[PROBLEM TO SOLVE]: The listing below contains a span that opens with the line containing "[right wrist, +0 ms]" and closes with the line containing "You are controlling". Return that span exactly.

╔══

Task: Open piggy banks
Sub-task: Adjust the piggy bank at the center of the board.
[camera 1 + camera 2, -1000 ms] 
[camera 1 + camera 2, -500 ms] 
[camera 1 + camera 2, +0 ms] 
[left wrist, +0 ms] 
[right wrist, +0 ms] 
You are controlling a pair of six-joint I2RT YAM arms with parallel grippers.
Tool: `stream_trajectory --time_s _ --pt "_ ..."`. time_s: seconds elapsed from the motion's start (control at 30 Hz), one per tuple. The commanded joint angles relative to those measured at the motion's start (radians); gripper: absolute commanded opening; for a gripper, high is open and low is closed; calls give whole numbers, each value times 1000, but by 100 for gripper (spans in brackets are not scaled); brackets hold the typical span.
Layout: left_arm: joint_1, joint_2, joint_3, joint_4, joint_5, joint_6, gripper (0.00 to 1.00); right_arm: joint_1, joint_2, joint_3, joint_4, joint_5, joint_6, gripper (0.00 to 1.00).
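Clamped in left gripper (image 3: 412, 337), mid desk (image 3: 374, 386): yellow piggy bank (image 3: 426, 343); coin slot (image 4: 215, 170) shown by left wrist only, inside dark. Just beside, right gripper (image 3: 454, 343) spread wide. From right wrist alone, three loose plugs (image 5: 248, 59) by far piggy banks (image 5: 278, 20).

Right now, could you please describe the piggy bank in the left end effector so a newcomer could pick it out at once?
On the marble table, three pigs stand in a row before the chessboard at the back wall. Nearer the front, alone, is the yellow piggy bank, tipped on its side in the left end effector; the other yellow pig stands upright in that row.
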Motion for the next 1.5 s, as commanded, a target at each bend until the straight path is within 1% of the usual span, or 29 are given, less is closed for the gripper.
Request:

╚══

[EXERCISE OUTPUT]:
[right wrist, +0 ms] 
You are controlling a pair of six-joint I2RT YAM arms with parallel grippers.

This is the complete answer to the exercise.